__PROBLEM TO SOLVE__: Starting at the first line of the listing below, retype each line up to and including the one that contains "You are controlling". Leave pictures out.

__COLLECTED DATA__:
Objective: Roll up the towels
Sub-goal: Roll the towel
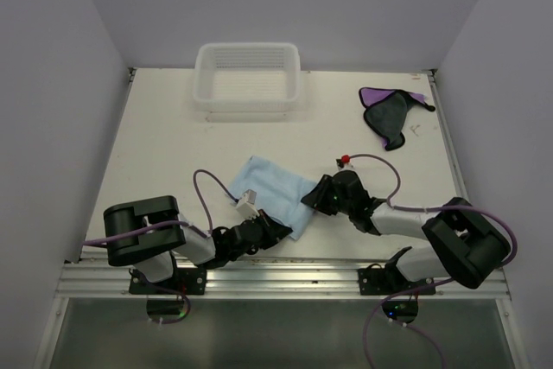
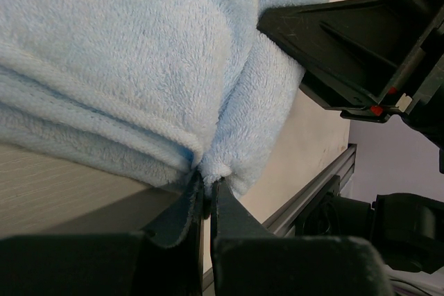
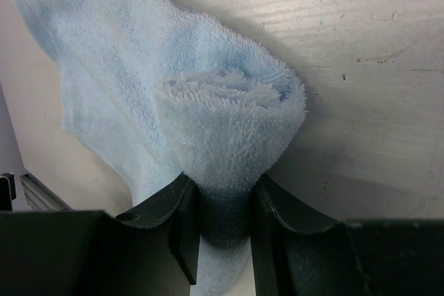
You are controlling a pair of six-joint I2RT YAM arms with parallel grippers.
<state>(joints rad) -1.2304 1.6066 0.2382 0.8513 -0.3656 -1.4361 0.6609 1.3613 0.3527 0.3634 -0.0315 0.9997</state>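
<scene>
Blue towel [image 1: 272, 189]: at the front of the worktop [image 1: 155, 153]; rolling just begun, we judge.
Purple towel [image 1: 390, 114]: far right, untouched.
Left fingers [image 2: 232, 216]: pinching the blue hem.
Right fingers [image 3: 182, 220]: gripping its curled end.
Next: both wrists turn together.

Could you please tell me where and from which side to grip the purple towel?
The purple towel lies bunched, dark side up, at the far right. Probably pinch its near tapering tip, coming down from the near side; that point offers the fingers a thin edge.
</scene>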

__RESULT FOR THIS EXERCISE__:
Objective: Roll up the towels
Sub-goal: Roll the towel
You are controlling a pair of six-joint I2RT YAM arms with parallel grippers.

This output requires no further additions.